■ **DATASET EXTRACT**:
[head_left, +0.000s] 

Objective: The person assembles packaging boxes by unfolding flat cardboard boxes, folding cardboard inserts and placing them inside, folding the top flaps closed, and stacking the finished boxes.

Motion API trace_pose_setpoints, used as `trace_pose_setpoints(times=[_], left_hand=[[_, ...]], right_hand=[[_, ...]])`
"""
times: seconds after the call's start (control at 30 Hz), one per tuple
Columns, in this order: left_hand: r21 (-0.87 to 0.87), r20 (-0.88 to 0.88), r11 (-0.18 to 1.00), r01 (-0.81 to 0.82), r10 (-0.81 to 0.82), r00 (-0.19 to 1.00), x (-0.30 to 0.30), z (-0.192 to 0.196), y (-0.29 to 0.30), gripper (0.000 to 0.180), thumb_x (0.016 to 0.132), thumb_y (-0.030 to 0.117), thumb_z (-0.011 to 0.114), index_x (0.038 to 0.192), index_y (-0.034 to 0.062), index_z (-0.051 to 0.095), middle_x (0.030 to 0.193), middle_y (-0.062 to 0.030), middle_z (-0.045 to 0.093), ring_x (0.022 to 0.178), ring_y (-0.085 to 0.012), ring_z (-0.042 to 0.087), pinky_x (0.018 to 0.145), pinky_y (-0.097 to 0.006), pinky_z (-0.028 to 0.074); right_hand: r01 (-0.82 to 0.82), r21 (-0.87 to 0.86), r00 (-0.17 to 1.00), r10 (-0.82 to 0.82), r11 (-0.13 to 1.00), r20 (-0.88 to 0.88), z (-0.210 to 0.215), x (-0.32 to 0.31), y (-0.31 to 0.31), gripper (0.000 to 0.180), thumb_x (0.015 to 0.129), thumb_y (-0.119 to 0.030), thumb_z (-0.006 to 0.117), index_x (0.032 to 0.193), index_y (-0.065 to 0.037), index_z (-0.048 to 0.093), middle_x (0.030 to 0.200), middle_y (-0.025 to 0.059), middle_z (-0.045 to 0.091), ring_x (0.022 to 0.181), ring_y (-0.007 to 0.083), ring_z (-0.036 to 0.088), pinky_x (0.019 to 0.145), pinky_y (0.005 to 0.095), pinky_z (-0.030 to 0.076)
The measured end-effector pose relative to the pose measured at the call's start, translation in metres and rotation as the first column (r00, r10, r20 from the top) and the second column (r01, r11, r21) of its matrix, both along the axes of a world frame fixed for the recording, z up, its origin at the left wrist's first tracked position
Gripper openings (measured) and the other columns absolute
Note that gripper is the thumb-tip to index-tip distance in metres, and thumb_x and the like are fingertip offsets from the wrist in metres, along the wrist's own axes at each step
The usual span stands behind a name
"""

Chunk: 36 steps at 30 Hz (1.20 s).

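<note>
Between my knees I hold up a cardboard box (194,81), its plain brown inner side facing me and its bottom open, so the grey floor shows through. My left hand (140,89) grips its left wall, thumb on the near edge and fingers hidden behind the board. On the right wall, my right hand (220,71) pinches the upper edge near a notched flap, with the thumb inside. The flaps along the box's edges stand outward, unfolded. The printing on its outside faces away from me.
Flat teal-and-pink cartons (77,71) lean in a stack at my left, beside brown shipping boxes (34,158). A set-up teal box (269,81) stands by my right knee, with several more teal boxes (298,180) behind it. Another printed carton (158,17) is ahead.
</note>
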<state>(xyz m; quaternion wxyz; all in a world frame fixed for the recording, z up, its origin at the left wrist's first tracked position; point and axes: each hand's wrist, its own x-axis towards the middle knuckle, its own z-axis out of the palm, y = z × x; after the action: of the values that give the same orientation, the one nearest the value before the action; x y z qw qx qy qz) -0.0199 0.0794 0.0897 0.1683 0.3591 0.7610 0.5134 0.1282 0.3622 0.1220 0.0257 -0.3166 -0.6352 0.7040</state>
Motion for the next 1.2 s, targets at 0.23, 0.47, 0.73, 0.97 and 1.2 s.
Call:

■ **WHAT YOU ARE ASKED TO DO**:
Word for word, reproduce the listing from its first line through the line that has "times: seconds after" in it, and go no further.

■ **SOLUTION**:
[head_left, +0.000s] 

Objective: The person assembles packaging boxes by unfolding flat cardboard boxes, folding cardboard inserts and placing them inside, folding the top flaps closed, and stacking the finished boxes.

Motion API trace_pose_setpoints, used as `trace_pose_setpoints(times=[_], left_hand=[[_, ...]], right_hand=[[_, ...]])`
"""
times: seconds after the call's start (control at 30 Hz), one per tuple

Fully answered, the exercise is complete.